=== Instructions for the task ===
Below are some records. Return exactly the lines from the one containing "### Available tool" through the one containing "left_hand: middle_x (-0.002", both included, and only those.

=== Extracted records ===
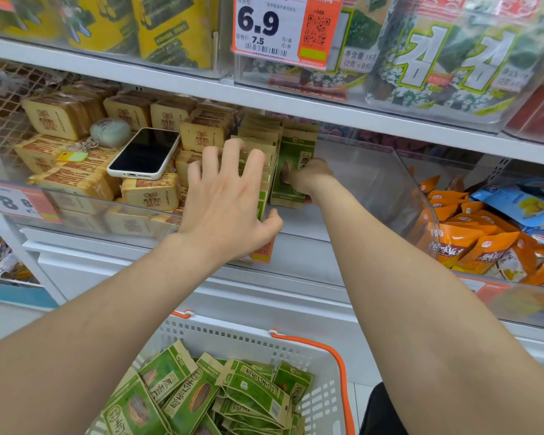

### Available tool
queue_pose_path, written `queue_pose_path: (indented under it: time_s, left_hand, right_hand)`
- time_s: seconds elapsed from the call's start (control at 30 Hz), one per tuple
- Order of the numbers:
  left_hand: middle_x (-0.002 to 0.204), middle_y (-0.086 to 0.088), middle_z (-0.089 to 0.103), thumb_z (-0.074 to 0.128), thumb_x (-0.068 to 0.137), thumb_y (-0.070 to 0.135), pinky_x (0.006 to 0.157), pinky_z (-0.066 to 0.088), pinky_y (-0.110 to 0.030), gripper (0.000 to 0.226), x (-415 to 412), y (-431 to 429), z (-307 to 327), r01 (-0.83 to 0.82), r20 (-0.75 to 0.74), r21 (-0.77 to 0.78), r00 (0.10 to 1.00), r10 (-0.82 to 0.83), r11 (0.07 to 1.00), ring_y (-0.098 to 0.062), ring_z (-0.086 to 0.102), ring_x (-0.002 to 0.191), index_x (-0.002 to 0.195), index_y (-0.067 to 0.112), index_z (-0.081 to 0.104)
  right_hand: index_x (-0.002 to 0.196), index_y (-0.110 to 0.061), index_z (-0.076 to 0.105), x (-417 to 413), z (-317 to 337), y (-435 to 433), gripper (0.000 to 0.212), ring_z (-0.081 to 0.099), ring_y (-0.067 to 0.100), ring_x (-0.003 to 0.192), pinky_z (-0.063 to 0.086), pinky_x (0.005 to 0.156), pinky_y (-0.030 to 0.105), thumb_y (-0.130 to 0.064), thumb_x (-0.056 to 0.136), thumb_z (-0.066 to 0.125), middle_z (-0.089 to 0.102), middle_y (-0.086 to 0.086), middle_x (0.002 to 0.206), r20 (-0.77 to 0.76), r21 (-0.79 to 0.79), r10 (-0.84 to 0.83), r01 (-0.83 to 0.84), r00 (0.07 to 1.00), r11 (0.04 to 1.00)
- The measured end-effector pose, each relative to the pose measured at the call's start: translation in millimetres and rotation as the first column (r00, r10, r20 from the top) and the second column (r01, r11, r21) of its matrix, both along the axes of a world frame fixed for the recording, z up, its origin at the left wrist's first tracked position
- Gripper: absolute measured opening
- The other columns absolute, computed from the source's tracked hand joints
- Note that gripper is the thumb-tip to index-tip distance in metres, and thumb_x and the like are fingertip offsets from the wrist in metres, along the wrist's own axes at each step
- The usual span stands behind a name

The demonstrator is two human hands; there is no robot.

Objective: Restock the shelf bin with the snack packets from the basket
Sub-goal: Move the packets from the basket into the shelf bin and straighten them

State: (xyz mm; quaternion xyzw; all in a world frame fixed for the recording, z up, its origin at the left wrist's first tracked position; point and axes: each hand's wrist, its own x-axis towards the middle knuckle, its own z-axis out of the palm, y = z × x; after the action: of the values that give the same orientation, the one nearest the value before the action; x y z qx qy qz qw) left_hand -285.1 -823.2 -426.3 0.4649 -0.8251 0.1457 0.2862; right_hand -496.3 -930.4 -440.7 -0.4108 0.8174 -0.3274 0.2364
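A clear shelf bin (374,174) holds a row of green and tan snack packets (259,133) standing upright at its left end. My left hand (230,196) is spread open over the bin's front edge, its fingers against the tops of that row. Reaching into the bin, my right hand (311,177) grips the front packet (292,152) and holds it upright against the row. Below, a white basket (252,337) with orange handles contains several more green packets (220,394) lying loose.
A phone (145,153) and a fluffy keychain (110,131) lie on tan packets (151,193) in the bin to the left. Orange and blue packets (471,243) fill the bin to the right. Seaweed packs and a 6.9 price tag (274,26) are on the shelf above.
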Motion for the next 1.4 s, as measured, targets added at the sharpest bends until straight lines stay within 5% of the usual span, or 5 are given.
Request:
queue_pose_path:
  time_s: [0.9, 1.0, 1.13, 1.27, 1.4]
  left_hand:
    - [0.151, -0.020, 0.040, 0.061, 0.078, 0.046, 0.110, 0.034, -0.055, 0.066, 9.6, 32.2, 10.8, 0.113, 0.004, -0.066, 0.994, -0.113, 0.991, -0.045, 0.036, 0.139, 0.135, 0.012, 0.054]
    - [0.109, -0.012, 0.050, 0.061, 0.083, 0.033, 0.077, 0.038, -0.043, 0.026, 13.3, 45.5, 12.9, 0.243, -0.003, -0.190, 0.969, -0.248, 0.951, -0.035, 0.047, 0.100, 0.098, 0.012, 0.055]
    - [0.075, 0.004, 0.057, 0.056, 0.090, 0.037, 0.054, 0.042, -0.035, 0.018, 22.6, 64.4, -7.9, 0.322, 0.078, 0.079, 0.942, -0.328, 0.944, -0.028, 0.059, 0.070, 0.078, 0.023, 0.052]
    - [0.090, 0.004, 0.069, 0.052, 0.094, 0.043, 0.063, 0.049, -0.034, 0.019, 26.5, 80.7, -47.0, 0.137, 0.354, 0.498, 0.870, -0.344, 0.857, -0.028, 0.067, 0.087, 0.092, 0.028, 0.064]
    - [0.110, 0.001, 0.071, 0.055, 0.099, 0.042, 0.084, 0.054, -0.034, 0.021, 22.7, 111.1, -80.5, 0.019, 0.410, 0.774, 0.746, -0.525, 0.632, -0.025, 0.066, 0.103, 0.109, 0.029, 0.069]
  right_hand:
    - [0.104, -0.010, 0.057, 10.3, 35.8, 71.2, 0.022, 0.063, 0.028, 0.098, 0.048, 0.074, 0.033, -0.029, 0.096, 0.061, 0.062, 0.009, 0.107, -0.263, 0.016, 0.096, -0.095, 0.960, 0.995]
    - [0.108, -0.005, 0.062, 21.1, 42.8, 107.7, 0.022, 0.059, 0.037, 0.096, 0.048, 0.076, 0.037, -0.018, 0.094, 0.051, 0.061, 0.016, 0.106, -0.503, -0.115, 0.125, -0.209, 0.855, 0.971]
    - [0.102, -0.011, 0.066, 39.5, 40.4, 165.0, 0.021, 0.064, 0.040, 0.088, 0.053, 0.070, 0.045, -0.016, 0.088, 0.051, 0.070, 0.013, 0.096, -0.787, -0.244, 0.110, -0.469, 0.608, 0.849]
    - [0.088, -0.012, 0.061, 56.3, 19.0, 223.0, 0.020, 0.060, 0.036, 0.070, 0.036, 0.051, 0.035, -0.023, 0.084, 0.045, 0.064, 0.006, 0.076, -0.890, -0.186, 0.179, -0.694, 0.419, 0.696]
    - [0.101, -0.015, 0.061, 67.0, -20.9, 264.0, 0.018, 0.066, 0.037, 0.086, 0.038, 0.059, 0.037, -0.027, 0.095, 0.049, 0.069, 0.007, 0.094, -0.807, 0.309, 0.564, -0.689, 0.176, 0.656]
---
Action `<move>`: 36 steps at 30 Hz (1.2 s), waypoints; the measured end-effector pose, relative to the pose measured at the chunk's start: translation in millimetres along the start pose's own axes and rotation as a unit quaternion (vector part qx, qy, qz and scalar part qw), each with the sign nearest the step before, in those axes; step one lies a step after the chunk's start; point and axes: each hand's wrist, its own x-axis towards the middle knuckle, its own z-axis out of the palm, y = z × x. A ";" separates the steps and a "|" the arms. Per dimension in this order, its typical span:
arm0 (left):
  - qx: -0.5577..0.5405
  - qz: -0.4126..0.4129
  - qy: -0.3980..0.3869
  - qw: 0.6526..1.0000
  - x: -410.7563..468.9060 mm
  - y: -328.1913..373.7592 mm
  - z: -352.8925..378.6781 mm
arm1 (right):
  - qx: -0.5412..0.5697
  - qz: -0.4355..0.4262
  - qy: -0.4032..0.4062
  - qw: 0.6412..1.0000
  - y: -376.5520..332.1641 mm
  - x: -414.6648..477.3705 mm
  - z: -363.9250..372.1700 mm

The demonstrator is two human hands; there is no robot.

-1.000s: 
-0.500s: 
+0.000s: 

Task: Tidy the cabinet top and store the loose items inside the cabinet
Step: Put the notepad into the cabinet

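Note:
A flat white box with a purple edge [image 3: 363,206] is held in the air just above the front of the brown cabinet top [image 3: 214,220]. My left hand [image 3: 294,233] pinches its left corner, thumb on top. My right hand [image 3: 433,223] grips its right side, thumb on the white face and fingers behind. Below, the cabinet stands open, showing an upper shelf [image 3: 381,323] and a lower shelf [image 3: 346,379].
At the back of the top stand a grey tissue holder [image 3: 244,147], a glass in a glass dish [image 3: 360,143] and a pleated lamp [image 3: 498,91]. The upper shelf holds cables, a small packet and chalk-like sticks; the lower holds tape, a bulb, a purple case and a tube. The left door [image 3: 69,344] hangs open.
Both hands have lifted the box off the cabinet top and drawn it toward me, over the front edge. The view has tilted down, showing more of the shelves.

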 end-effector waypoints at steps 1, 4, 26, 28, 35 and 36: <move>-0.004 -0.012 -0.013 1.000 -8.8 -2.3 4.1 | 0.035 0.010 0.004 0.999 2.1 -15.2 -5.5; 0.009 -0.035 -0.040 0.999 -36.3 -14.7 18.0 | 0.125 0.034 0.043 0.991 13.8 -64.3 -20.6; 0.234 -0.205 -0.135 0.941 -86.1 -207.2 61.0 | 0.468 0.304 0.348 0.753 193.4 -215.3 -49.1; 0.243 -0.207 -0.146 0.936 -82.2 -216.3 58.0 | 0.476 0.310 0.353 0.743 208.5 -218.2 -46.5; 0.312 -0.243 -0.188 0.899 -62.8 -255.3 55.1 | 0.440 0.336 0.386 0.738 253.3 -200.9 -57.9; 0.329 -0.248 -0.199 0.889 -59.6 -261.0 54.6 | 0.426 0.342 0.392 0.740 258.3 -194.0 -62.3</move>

=== Response for this exercise ===
### Available tool
queue_pose_path, written `queue_pose_path: (indented under it: time_s, left_hand, right_hand)`
- time_s: seconds elapsed from the call's start (control at 30 Hz), one per tuple
- Order of the numbers:
  left_hand: middle_x (-0.002 to 0.204), middle_y (-0.086 to 0.088), middle_z (-0.089 to 0.103), thumb_z (-0.074 to 0.128), thumb_x (-0.068 to 0.137), thumb_y (-0.070 to 0.135), pinky_x (0.006 to 0.157), pinky_z (-0.066 to 0.088), pinky_y (-0.110 to 0.030), gripper (0.000 to 0.226), x (-415 to 412), y (-431 to 429), z (-307 to 327), r01 (-0.83 to 0.82), r20 (-0.75 to 0.74), r21 (-0.77 to 0.78), r00 (0.10 to 1.00), r10 (-0.82 to 0.83), r11 (0.07 to 1.00), ring_y (-0.098 to 0.062), ring_z (-0.086 to 0.102), ring_x (-0.002 to 0.191), index_x (-0.002 to 0.195), index_y (-0.067 to 0.112), index_z (-0.081 to 0.104)

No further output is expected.